Imagen y semejanza de Dios, el hombre es, a la vez, creador y creatura. Del mismo modo que, en Dios, la capacidad creadora se inscribe en su amor de Padre, la capacidad creadora del hombre se inscribe en su amor de hijo. Pero este amor de hijo comporta un reverso trágico: la posibilidad de no comportarse como hijo, de no amar. Es la libertad necesaria para poder amar. Todas las criaturas realizan automáticamente el destino que Dios les ha asignado, mediante la inclinación obligada del instinto; pero el hombre tiene que realizarlo libremente, para que su respuesta lleve el sello del amor.

La sabiduría de Dios preexiste a la existencia del hombre y todo hombre lleva en su interior una imagen conductora, su propia sophía, que es como su secreto personal.

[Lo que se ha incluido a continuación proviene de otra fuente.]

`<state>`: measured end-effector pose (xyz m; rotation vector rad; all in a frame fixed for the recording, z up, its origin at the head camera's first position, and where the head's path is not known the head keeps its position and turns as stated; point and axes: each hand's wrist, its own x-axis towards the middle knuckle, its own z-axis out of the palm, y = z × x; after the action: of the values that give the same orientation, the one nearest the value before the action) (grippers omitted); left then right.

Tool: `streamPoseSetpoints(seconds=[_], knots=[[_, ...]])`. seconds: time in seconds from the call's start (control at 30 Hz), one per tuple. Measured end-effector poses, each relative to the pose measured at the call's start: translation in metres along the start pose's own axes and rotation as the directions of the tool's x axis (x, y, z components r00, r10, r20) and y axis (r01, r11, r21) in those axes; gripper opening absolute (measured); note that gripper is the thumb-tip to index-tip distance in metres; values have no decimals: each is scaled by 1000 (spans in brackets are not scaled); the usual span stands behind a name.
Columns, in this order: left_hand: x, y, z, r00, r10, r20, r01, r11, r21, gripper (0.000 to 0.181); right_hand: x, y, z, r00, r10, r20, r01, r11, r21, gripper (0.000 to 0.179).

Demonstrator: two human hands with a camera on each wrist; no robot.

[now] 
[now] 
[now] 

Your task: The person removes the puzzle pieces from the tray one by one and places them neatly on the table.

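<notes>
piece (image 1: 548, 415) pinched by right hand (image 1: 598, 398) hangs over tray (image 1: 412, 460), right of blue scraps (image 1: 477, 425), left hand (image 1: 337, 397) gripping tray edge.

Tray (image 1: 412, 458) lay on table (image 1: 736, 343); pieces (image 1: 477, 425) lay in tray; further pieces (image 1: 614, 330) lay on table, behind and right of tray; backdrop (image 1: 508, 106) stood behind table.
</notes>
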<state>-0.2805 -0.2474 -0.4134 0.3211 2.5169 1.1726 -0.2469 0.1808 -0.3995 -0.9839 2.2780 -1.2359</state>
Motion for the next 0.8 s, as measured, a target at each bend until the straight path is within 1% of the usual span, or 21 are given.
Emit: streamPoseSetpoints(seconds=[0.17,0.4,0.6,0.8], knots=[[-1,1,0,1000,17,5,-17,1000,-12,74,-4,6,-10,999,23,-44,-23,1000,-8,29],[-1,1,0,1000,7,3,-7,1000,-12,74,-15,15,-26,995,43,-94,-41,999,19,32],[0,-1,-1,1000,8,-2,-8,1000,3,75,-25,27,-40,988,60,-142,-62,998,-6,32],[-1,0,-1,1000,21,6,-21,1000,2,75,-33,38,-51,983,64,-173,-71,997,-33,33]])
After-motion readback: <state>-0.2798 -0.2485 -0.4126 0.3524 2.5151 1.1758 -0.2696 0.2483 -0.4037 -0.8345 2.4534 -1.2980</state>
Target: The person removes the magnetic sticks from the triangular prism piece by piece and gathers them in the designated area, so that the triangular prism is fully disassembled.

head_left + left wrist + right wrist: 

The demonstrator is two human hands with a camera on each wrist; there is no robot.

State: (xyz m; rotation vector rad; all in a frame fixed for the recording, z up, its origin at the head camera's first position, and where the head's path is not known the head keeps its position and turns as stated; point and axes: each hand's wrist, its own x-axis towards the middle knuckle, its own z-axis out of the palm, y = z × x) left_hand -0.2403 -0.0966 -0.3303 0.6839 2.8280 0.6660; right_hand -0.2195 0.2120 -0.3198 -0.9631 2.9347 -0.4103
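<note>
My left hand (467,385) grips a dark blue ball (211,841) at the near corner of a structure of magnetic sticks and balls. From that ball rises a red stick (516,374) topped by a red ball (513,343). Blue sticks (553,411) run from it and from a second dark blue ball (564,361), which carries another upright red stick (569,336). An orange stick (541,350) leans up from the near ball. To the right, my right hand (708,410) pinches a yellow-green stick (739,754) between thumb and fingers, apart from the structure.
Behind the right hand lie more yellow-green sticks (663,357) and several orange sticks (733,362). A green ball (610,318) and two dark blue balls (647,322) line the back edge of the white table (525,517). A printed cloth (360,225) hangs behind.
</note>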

Pues cada hombre es un proyecto vivo de Dios, una palabra única e irrepetible que Él dirige a toda la humanidad. Y cada uno debe descifrar ese proyecto –debe más bien realizarlo, serlo– consintiendo y conquistando libremente su propio destino. En la libre renuncia a otras posibilidades para adherir el plan divino, el hombre encuentra verdaderamente su cumplimiento: el que quiera guardar su vida la perderá, y el que pierda su vida por mí la encontrará (Lucas 17,33; Mateo 10,39).